═════ Data in this exercise
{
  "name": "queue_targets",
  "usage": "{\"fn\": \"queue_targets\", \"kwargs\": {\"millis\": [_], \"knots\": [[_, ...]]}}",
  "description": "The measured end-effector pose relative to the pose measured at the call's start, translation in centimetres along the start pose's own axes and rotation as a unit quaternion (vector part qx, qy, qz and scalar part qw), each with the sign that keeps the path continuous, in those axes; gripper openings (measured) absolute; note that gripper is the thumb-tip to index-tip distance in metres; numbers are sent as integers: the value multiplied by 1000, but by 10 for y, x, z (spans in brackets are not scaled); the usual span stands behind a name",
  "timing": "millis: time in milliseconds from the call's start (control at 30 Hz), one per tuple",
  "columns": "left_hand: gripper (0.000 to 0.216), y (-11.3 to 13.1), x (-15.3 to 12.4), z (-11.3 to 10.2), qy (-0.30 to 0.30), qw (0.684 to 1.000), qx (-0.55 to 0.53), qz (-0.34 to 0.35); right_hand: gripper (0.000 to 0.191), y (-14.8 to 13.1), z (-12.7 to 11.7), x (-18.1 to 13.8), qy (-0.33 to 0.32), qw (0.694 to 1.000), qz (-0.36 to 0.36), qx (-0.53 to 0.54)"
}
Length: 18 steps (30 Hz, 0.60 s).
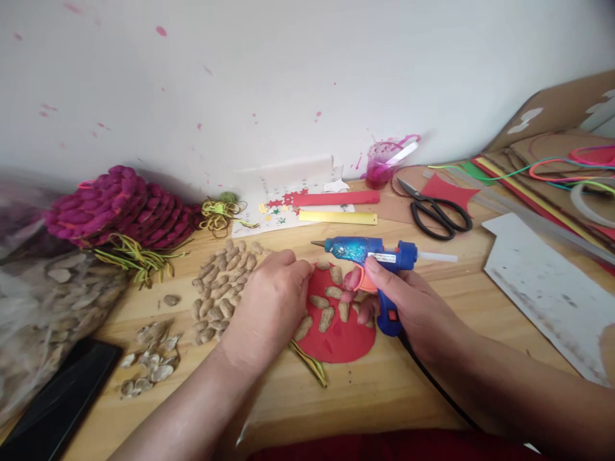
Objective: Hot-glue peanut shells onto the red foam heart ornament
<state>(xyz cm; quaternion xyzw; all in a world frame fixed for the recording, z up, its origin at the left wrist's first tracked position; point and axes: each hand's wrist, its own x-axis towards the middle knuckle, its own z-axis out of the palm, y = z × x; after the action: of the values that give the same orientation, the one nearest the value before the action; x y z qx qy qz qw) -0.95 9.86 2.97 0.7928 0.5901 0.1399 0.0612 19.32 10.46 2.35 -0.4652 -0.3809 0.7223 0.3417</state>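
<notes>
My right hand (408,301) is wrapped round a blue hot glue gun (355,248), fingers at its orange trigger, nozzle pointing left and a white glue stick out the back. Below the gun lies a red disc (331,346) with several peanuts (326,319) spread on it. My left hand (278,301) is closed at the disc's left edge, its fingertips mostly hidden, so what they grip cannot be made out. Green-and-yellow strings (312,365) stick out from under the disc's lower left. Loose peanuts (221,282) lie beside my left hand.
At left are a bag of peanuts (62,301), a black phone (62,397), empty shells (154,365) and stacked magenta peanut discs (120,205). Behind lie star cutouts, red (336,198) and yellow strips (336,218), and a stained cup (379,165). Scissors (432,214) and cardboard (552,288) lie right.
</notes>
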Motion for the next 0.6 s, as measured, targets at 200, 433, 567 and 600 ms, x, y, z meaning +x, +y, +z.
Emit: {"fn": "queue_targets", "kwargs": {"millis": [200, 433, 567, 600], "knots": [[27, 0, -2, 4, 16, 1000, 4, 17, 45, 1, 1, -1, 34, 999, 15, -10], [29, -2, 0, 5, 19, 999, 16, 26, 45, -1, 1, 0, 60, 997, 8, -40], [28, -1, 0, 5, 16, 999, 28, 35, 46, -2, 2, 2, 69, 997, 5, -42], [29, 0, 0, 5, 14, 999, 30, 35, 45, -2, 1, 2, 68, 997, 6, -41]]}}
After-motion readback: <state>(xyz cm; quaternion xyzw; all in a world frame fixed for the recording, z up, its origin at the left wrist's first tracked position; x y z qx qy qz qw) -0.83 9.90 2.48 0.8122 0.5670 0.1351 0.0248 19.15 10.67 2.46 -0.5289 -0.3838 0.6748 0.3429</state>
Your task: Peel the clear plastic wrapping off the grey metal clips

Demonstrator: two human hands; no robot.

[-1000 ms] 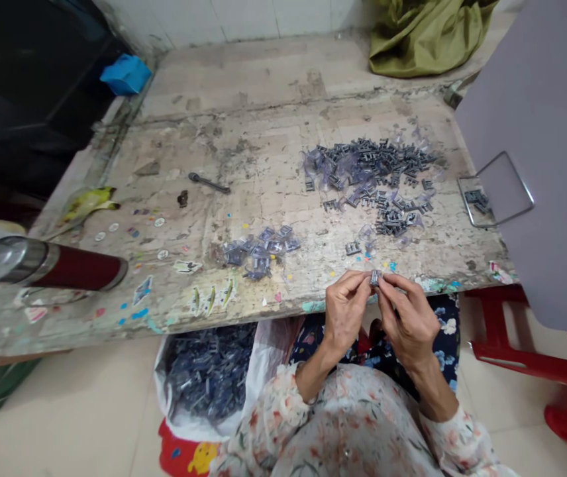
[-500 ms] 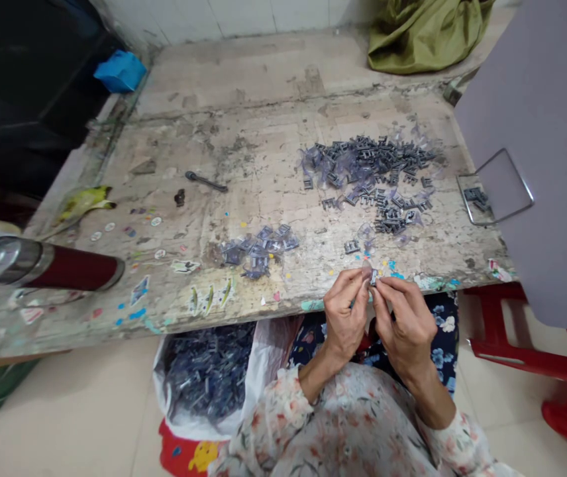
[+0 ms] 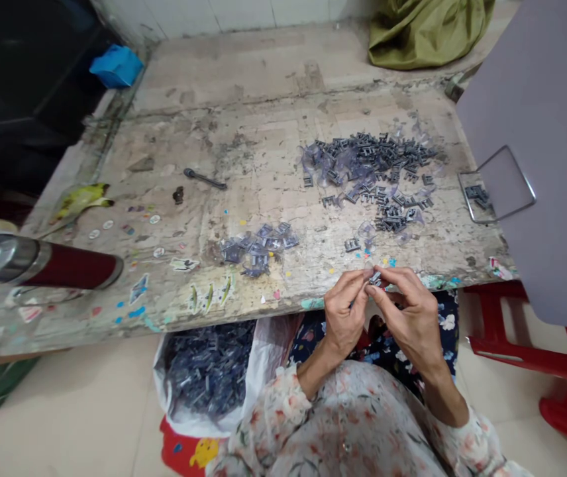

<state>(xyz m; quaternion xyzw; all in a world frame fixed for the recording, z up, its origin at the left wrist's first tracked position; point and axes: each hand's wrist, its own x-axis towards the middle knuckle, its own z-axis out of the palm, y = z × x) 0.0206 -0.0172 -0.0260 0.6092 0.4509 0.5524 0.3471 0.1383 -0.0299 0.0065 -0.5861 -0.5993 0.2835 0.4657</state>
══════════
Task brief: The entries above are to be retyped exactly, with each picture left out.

Reply to the task:
{
  "name": "queue_targets",
  "usage": "{\"fn\": \"queue_targets\", \"kwargs\": {\"millis\": [_], \"knots\": [[_, ...]]}}",
  "description": "The measured end-effector pose relative to the pose measured at the call's start, translation in centimetres along the start pose's own axes and rotation as a unit quaternion (vector part qx, qy, qz and scalar part qw), each with the sign that keeps the path continuous, in those axes; gripper openings (measured) absolute; note that gripper is the thumb-tip to index-tip distance in metres; numbers are sent as integers: the value multiplied by 1000, but by 10 for y, x, z (spans in brackets are not scaled); the usual span stands behind a name",
  "timing": "millis: time in milliseconds from the call's start (control at 30 Hz), one per tuple",
  "columns": "left_hand: gripper (0.000 to 0.216), y (-11.3 to 13.1), x (-15.3 to 12.4), z (-11.3 to 10.2), qy (-0.30 to 0.30), qw (0.684 to 1.000), qx (-0.55 to 0.53), qz (-0.34 to 0.35); right_hand: gripper (0.000 to 0.191), y (-14.8 to 13.1), z (-12.7 to 11.7), x (-18.1 to 13.8), qy (-0.33 to 0.32), qw (0.694 to 1.000), qz (-0.36 to 0.36), qx (-0.53 to 0.54)"
}
Length: 18 steps (30 Hz, 0.60 s).
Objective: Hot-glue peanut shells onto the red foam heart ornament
<state>(xyz cm; quaternion xyzw; all in a world frame fixed for the recording, z up, its origin at the left wrist's first tracked position; point and axes: each hand's wrist, its own x-axis towards the middle knuckle, its own z-axis out of the palm, y = z × x; after the action: of the values that give the same orientation, the one nearest the value before the action; x y z qx qy qz qw) -0.95 9.86 2.97 0.7928 0.5901 0.1399 0.0612 19.32 10.46 2.35 -0.4652 -0.3809 0.7223 0.3417</state>
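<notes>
My right hand (408,301) is wrapped round a blue hot glue gun (355,248), fingers at its orange trigger, nozzle pointing left and a white glue stick out the back. Below the gun lies a red disc (331,346) with several peanuts (326,319) spread on it. My left hand (278,301) is closed at the disc's left edge, its fingertips mostly hidden, so what they grip cannot be made out. Green-and-yellow strings (312,365) stick out from under the disc's lower left. Loose peanuts (221,282) lie beside my left hand.
At left are a bag of peanuts (62,301), a black phone (62,397), empty shells (154,365) and stacked magenta peanut discs (120,205). Behind lie star cutouts, red (336,198) and yellow strips (336,218), and a stained cup (379,165). Scissors (432,214) and cardboard (552,288) lie right.
</notes>
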Motion for the next 0.6 s, as measured, targets at 200, 433, 567 and 600 ms, x, y, z meaning +x, +y, +z.
Emit: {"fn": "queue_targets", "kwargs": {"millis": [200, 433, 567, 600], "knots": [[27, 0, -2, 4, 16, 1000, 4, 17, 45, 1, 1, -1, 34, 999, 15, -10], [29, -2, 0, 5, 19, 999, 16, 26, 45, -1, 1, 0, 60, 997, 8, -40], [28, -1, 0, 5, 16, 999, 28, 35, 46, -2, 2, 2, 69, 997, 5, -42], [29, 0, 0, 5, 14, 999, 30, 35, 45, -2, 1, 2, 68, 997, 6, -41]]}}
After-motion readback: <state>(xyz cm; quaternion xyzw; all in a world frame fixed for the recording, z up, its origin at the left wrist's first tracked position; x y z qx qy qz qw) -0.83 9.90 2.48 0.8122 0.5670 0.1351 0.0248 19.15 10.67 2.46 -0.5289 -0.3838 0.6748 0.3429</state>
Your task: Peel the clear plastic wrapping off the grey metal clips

Demonstrator: two human hands; no robot.

[-1000 ms] 
[-500 ms] 
[+0 ms] 

<state>(xyz m; quaternion xyzw; all in a world frame fixed for the recording, z up, its origin at the left wrist's first tracked position; point and axes: each hand's wrist, its own x-axis towards the middle knuckle, its own z-axis out of the palm, y = z × x) 0.0206 -0.0172 -0.0260 0.6092 0.4509 0.5524 0.3471 0.1383 -0.0299 0.0065 -0.5861 -0.5993 0.2835 0.4657</state>

The answer given above is complete as it stands.